= Siobhán Creaton =

Irish writer and journalist

Siobhán Creaton is an Irish author and former journalist. She is, as of 2025, the head of Public Affairs and Advocacy at the Royal College of Physicians of Ireland.

==Career==
Creaton was formerly a finance correspondent with The Irish Times, and a business correspondent with the Irish Independent.

In 2013, she was appointed as an adviser to the Minister for Education and Skills, and was later a director of communications for the Department of Education and Skills. By 2018, she was a member of the Irish Street Arts, Circus and Spectacle board.

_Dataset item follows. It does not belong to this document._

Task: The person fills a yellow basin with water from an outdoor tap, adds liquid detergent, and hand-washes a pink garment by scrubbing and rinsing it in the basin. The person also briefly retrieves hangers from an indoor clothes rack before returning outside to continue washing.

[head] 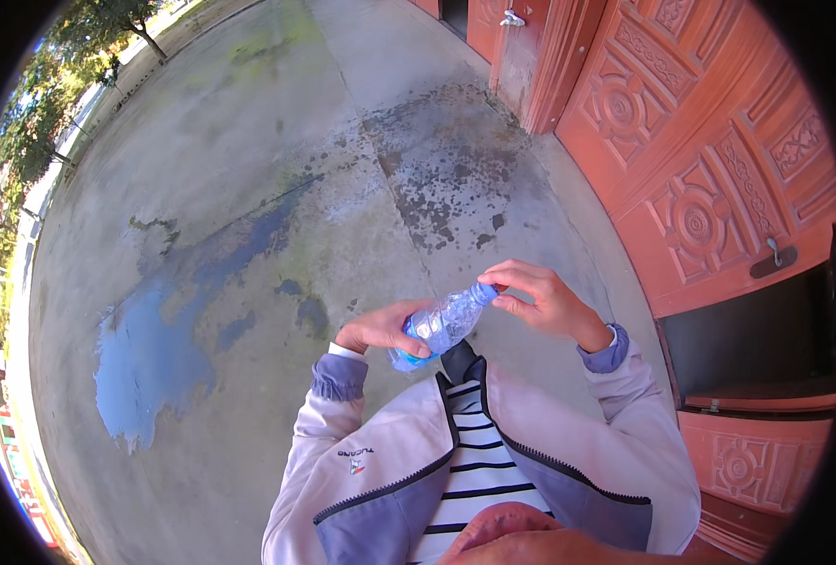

As of 2025, Creaton was the head of Public Affairs and Advocacy at the Royal College of Physicians of Ireland.

==Works==
Creaton co-wrote Panic at the Bank: How John Rusnak Lost AIB $700 Million with Conor O'Clery. The book, about former currency trader John Rusnak, was published in 2002.

She also authored the first book about Ryanair, the low-fares airline. The book, Ryanair: How a Small Irish Airline Conquered Europe, was launched in May 2004 and later updated in 2007 to Ryanair: The full story of the controversial low-cost airline. Both were published by Aurum Press in paperback.

In 2010, she published A Mobile Fortune; the Life and Times of Denis O' Brien, an unauthorized biography of Denis O'Brien.